Monday, March 12, 2012

Book Review: THOSE ACROSS THE RIVER by Christopher Buehlman


Frank Nichols is looking for a fresh start. Driven from the academic world in disgrace he has fled to the backwaters of Georgia, to the little town of Whitbrow, with his wife Eudora in the hopes of starting a new life.

Frank’s plan is to write a book about his grandfather, a former slave owner, who was killed shortly after the end of the Civil War when his slaves rose up and killed him.

In reality Frank accomplishes little beyond playing checkers with the locals and bemusedly taking in the town’s tradition of releasing live pigs into the forest each month. One day, in search of his grandfather’s plantation, Frank ventures deep into the woods surrounding the town. His discovery feral half-naked child leaves him to believe that there are more secrets in this town then he suspected.

As events begin to unfold Frank begins to realize that he has made a terrible mistake. There is a vicious presence in the woods, one that that will stop at nothing to get what it wants. The citizens of Whitbrow are helpless to protect themselves and soon the threat of bloodshed threatens to consume them all.

After a couple weeks of reading nothing but epic shooty-shooty space opera I was looking to cleanse my palette somewhat. “Enough genre books,” I mumbled irritably to myself. “It’s time to switch gears and read something that doesn’t involve alien lazer-bots or wizarding sword jockeys."

I thought RIVER would be just the kind of book to help me do that.
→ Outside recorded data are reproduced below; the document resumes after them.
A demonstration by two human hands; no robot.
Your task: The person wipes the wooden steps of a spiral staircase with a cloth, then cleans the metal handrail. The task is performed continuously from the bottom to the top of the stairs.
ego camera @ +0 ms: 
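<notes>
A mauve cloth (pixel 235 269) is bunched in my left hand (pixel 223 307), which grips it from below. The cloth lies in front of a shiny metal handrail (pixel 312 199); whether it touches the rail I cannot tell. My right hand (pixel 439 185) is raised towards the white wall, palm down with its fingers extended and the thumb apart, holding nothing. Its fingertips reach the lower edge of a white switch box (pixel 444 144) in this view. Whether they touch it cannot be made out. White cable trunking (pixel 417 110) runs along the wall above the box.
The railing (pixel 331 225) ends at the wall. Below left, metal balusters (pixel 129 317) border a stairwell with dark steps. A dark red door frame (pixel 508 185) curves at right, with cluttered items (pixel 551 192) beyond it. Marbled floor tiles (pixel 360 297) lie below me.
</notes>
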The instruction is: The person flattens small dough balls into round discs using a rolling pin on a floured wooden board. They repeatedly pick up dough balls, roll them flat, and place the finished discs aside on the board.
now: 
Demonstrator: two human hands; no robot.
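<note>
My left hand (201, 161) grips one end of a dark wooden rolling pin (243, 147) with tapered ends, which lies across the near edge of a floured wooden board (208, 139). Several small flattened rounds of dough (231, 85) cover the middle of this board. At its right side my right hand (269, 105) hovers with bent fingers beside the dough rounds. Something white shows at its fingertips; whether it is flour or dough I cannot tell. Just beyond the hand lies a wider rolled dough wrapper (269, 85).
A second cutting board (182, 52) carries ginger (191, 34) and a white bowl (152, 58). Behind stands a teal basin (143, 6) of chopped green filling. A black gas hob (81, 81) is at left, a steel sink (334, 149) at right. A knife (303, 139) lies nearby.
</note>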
But when you’ve got a pull quote from one of horror’s biggest names on the front of the book that goal is easier dreamt of than achieved.

Thankfully RIVER is so well written, its story matter so deftly handled, that I completely forgot I was reading a genre a book at all. I mean, this book is trading in subject matter that in the last five years has been turned into the exclusive stomping grounds of moody love struck teenagers.

Hello TWILIGHT, et al. I’m looking at you)

If anything author Christopher Buehlman harkens back to an older set of horror style rules, where rampant fornication and a propensity for illegal drugs was more likely to bring a quick end to your brief life. Only Buehlman manages to transcend even these well-worn platitudes and deliver a story that tips its hat to the past but refuses to be bound by it.

That’s what makes RIVER so refreshing actually, the complete and utter rejection of the cloying motifs and clichés that have stuck to our contemporary literary creature features. Buehlman eschews emo adolescents stuck in clumsily formed love triangles and instead gives us complex and nuanced characters with more on their minds than simply making it through another day of high school. I hadn’t realized how pervasive these superficial themes had become, and how much I shunned books that showcased them, until I started revelling in their total absence in RIVER.

When I started reading the book I didn’t realize the baddies were going to turn out to be werewolves. With Buehlamn choosing to set RIVER against the Depression era poverty of the Deep South I thought the book’s antagonists were more likely to be affiliated with WICKER MAN-style fertility cultists than anything else. Now either that says something about my ability to pick up on the clues left by Buehlman or I was simply so engrossed in the story that I didn’t have the time or the inclination to pick it apart and figure out its inner workings. I choose to believe it was the latter.

But let’s take a closer look at what Buehlman does right. Character. That’s a big one right there. The strong character-work is what carries this story on its back. Whether it’s the tortured but determined narrator, his strong willed wife, or the parade of bit characters who wander off after a chapter or two, but leave an indelible mark on the reader nonetheless, each character feels like a whole, completely realized individual.

Buehlman creates wonderfully damaged souls who aren’t defined by their emotional turmoil. Instead these people gamely struggle through life the best they can without resorting to moping glumly in their rooms. This emotional impairment deliciously flavours their personalities and influences their decisions but it never takes over the pulse of the story.

A lot of the credit for Buehlman’s strong character work has to do with his decision to set the story during the Depression. The American South in the 30’s, with its distinct character and attitudes, creates a rich backdrop for Buehlman to extract the visceral helpless and desperation of the times and feed that emotional frailty back into the dark subtext of the story. The invisible legacy of history is always present, from the Civil War to WWI, as the violence and cruelty of humanity steers the tale along to its tragic and seemingly predestined conclusion.

Read RIVER long enough and you’ll soon pick up a distinct undertone of Stephen King. Buehlman has King’s same eager engagement, equally at home plumbing the darker depths of the human psyche or outlining the timorous strands of a young couple in trying circumstances. He channels King’s best qualities, while retaining a fresh and distinct voice of his own.

THOSE ACROSS THE RIVER unflinchingly stares and witnesses the compromises and concessions we all make when we struggle to live; where other books would withdraw to happier pastures, shielding their readers. It’s a fast paced, pull no punches, modern horror story that refuses to gloss over the rawness of its subject matter. For anyone burnt out on the TWILIGHT-ification of modern horror, this is the book for you.